First, install pandas:
pip install pandas
Code Example:
import pandas as pd
from openpyxl import load_workbook
# 1. Create a DataFrame
data = {
'Month': ['January', 'February', 'March', 'April', 'May'],
'Sales': [500, 750, 850, 600, 900],
'Target': [600, 700, 800, 750, 850]
}
df = pd.DataFrame(data)
# 2. Create a writer object to save the DataFrame and the chart
# 'engine="openpyxl"' is required for charting
writer = pd.ExcelWriter('pandas_chart.xlsx', engine='openpyxl')
# 3. Write the DataFrame to the Excel file
df.to_excel(writer, sheet_name='Report', index=False)
# 4. Get the workbook and worksheet objects from the writer
# This is necessary to add the chart
workbook = writer.book
worksheet = writer.sheets['Report']
# 5. Create a chart using openpyxl (same as before)
chart = pd.DataFrame(df.plot(kind='bar', x='Month', y=['Sales', 'Target'])).to_excel_chart() # This is a conceptual way
# Let's do it the proper openpyxl way:
from openpyxl.chart import BarChart, Reference
chart = BarChart()
chart.type = "col"
chart.title = "Pandas Generated Chart"
chart.y_axis.title = 'Amount'
chart.x_axis.title = 'Month'
# Data and labels are easily referenced from the DataFrame
data = Reference(worksheet, min_col=2, min_row=1, max_col=4, max_row=7)
labels = Reference(worksheet, min_col=1, min_row=2, max_row=7)
chart.add_data(data, titles_from_data=True)
chart.set_categories(labels)
# 6. Add the chart to the worksheet
worksheet.add_chart(chart, "F2")
# 7. Close the writer to save the file
writer.close()
print("Chart created using pandas and openpyxl.")
XlsxWriter
Another powerful library, especially for writing Excel files. It has a very comprehensive chart interface.
Installation: pip install XlsxWriter
Key Difference: XlsxWriter is a write-only library. You cannot read or modify existing Excel files with it. It's fantastic for generating new reports from scratch.
The syntax is slightly different but very powerful:
import xlsxwriter
# Create a workbook and add a worksheet.
workbook = xlsxwriter.Workbook('xlsxwriter_chart.xlsx')
worksheet = workbook.add_worksheet()
# Add data to the worksheet
data = [
['Month', 'Sales', 'Target'],
['January', 500, 600],
['February', 750, 700],
['March', 850, 800],
['April', 600, 750],
['May', 900, 850],
]
for row_num, row_data in enumerate(data):
worksheet.write_row(row_num, 0, row_data)
# Create a chart object.
chart = workbook.add_chart({'type': 'column'})
# Configure the first series (Sales).
chart.add_series({
'name': '=Sheet1!$B$1',
'categories': '=Sheet1!$A$2:$A$6',
'values': '=Sheet1!$B$2:$B$6',
})
# Configure the second series (Target).
chart.add_series({
'name': '=Sheet1!$C$1',
'categories': '=Sheet1!$A$2:$A$6',
'values': '=Sheet1!$C$2:$C$6',
})
# Add a chart title and some axis labels.
chart.set_title({'name': 'Sales vs. Target'})
chart.set_x_axis({'name': 'Month'})
chart.set_y_axis({'name': 'Amount in USD'})
# Set an Excel chart style. Colors with white background and horizontal gridlines.
chart.set_style(11)
# Insert the chart into the worksheet (with an offset).
worksheet.insert_chart('E2', chart, {'x_offset': 25, 'y_offset': 10})
# Close the workbook.
workbook.close()
print("Chart created using XlsxWriter.")
Summary: Which one should you use?
| Library | Best For | Key Feature |
|---|---|---|
openpyxl |
Read/Write/Modify existing .xlsx files. |
Great for automating tasks on existing workbooks.

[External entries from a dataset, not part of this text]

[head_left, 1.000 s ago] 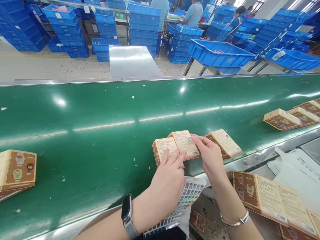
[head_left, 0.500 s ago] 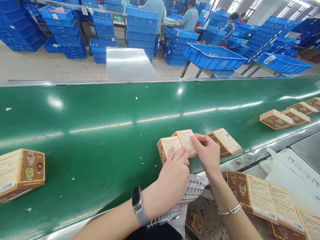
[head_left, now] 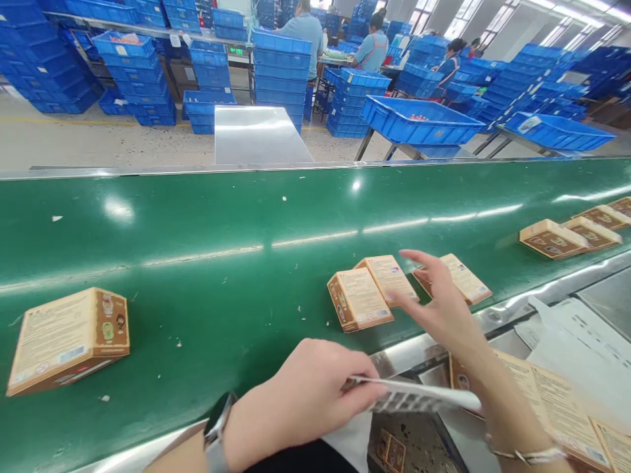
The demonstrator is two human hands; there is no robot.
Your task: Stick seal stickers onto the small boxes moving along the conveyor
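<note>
My left hand [head_left: 320,401], with a watch at its wrist, is closed on a white sheet with a grid of small printed cells [head_left: 419,397], perhaps stickers. The sheet is tilted nearly edge-on, below the belt's near edge. My right hand [head_left: 438,302] is raised with fingers and thumb spread, holding nothing. Behind and beside it are small brown and cream printed boxes: a front box [head_left: 359,299], another box [head_left: 389,276] touching it, and a third box [head_left: 463,279] to the right, partly covered by my fingers.
A green conveyor belt [head_left: 221,223] runs across, with a box [head_left: 69,341] at left and several at far right. More flat-lying boxes [head_left: 557,401] and white plastic bags [head_left: 586,348] lie at lower right. Blue crates [head_left: 419,118] and several people stand beyond.
My hands have come off the two middle boxes; the right has lifted and opened. My left hand has drawn back and now grips the sheet. The boxes on the belt have shifted rightward in view.
</note>
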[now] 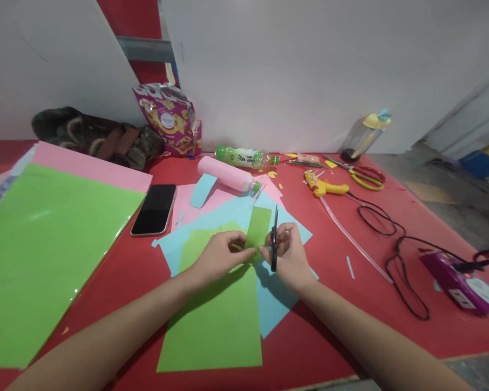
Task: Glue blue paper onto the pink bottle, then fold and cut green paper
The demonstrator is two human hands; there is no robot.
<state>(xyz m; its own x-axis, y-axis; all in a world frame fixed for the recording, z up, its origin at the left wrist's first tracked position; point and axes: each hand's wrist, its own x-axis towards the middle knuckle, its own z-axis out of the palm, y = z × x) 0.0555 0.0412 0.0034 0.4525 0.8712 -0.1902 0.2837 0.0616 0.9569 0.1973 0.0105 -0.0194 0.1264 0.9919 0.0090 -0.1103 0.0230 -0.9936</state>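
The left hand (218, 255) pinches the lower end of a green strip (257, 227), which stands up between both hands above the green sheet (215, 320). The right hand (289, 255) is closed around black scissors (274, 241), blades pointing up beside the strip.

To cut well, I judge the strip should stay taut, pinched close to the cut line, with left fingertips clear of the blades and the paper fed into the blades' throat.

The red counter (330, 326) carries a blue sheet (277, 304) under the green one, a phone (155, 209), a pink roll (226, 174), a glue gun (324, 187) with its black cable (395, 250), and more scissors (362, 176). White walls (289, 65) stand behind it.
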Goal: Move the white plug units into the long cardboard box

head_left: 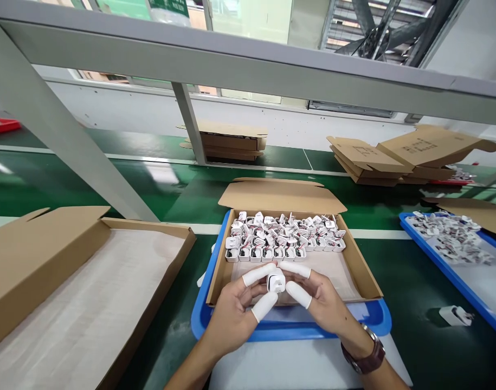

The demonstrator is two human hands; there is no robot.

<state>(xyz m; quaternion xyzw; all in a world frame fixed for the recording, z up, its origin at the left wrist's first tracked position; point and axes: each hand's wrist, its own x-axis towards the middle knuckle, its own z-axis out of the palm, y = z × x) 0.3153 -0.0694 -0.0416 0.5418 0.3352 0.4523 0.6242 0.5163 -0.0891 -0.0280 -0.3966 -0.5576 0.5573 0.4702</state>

Can create charts. |
pandas |
Data Analysis & Manipulation. | The df.plot().to_excel() method is incredibly convenient for quick charts directly from DataFrames. |
XlsxWriter |
Creating new, complex Excel reports from scratch. | Excellent performance and a very rich API for charts, formatting, and images. Write-only. |
For most general-purpose charting needs, openpyxl is the perfect choice. If your data is already in a pandas DataFrame, using it in conjunction with openpyxl is a very common and effective workflow.